Alexis Brézet écrit dans le Figaro :
"Ce n'est pas une vague, c'est un tsunami! Le premier tour avait été cruel pour François Hollande, le second est assassin. Amplifiée par une abstention galopante, la débâcle rose est quasi générale. Elle était, au fond, prévisible: de révolte fiscale en Manif pour tous, la colère qui nourrit depuis deux ans l'impopularité abyssale de l'exécutif ne pouvait pas ne pas s'exprimer dans les urnes. Il fallait à nos dirigeants tout l'entêtement satisfait de ceux qui ne veulent rien entendre ni rien voir pour penser un seul instant qu'ils pourraient échapper au désastre.
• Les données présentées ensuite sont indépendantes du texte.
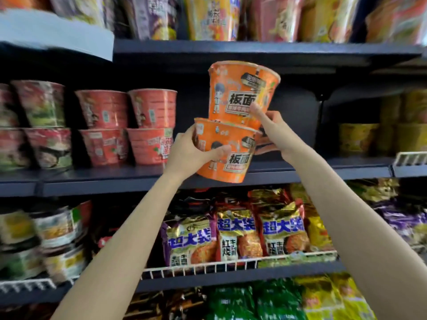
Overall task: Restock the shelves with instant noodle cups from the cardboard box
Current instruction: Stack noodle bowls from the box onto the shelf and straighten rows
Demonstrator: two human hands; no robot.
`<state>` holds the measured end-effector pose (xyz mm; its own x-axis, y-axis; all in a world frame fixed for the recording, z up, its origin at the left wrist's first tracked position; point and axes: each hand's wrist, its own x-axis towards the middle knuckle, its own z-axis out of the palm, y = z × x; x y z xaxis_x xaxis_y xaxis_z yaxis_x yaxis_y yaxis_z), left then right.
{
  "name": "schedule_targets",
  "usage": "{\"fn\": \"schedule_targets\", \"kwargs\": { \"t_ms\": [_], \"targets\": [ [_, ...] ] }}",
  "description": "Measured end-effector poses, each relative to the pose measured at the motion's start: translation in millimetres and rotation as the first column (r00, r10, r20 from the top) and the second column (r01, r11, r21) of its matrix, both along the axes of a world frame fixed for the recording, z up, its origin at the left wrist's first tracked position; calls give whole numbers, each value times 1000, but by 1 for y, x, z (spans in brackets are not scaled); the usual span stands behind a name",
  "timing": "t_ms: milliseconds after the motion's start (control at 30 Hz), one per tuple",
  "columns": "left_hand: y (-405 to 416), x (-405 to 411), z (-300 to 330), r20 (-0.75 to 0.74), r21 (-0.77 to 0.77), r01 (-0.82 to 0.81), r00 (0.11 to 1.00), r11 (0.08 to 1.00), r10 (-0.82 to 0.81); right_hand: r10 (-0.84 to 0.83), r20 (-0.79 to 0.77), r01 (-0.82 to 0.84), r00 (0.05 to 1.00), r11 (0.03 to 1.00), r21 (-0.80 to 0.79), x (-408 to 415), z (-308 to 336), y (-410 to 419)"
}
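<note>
Two orange instant noodle cups are stacked and held up in front of the middle shelf [323,173]. The lower orange cup [233,158] is gripped at its left side by my left hand [191,153], thumb across its front. On top of it rests the upper orange cup [238,93], tilted slightly. My right hand [275,130] holds the stack from the right, with fingers touching the upper cup's base and the lower cup's rim. Behind the stack lies an open gap on the shelf. The cardboard box is not in view.
Red noodle cups [150,125] stand stacked two high left of the gap, yellow cups [379,132] to the right. The top shelf [231,50] hangs just above the stack. Noodle bags [235,234] fill the wire-fronted shelf below.
</note>
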<state>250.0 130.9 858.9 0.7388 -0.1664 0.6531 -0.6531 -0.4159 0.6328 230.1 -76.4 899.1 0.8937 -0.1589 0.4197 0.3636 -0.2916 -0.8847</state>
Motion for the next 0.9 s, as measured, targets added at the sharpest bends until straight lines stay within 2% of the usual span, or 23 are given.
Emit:
{"fn": "schedule_targets", "kwargs": {
  "t_ms": [167,367,600,733,833,900],
  "targets": [
    [0,53,-1,-66,-87,-99,993,991,93,4,6,-4,1000,998,-69,53,11,15],
    [-7,107,-2,-155,-71,-312,942,948,298,5,38,0,999,990,-142,108,13,37],
    [-13,153,-4,-194,-50,-337,927,940,321,-15,13,16,1000,995,-99,151,9,47],
    [-9,161,1,-206,11,-314,928,949,310,-4,24,8,1000,987,-160,157,3,45],
    [-5,152,-2,-193,25,-286,939,958,285,-92,95,115,991,951,-287,147,-6,42],
    [-3,136,-4,-156,-51,-271,953,961,261,-181,236,262,955,887,-380,130,-16,37]
  ]
}}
Cette fois, impossible de nier la réalité! Cette raclée historique, qui en annonce beaucoup d'autres (européennes, sénatoriales, régionales…), est un terrible réquisitoire contre ce quinquennat entamé dans l'illusion et qui, à mi-course, sombre déjà dans le discrédit. Elle sanctionne la faillite d'une politique qui a spectaculairement échoué en matière économique (chômage record, déficits galopants, impôts délirants) mais qui n'a pas su davantage tenir la promesse fondatrice d'apaiser le pays et de réconcilier les Français. Elle sanctionne aussi l'échec d'un homme qui, sauf en de rares occasions, n'aura jamais su se hisser à la hauteur de sa fonction, et qui, sous peine de se voir entraîné dans une spirale de rejet aux conséquences imprévisibles, doit aujourd'hui réagir vite et fort - tout ce qu'il déteste. [...] Gare! Après la carte du changement du premier ministre, il ne restera à François Hollande que celle de la dissolution, contrainte et forcée."
Au mauvais résultat électoral, il faut ajouter ce matin l'échec économique. Bercy rate son objectif d’un déficit ramené à 4,1 % l’an dernier. Le déficit s'élève à 4,3% en 2013. Les dépenses ont été tenues mais les recettes n’ont pas été au rendez-vous. La dette atteint 93,5 % de PIB.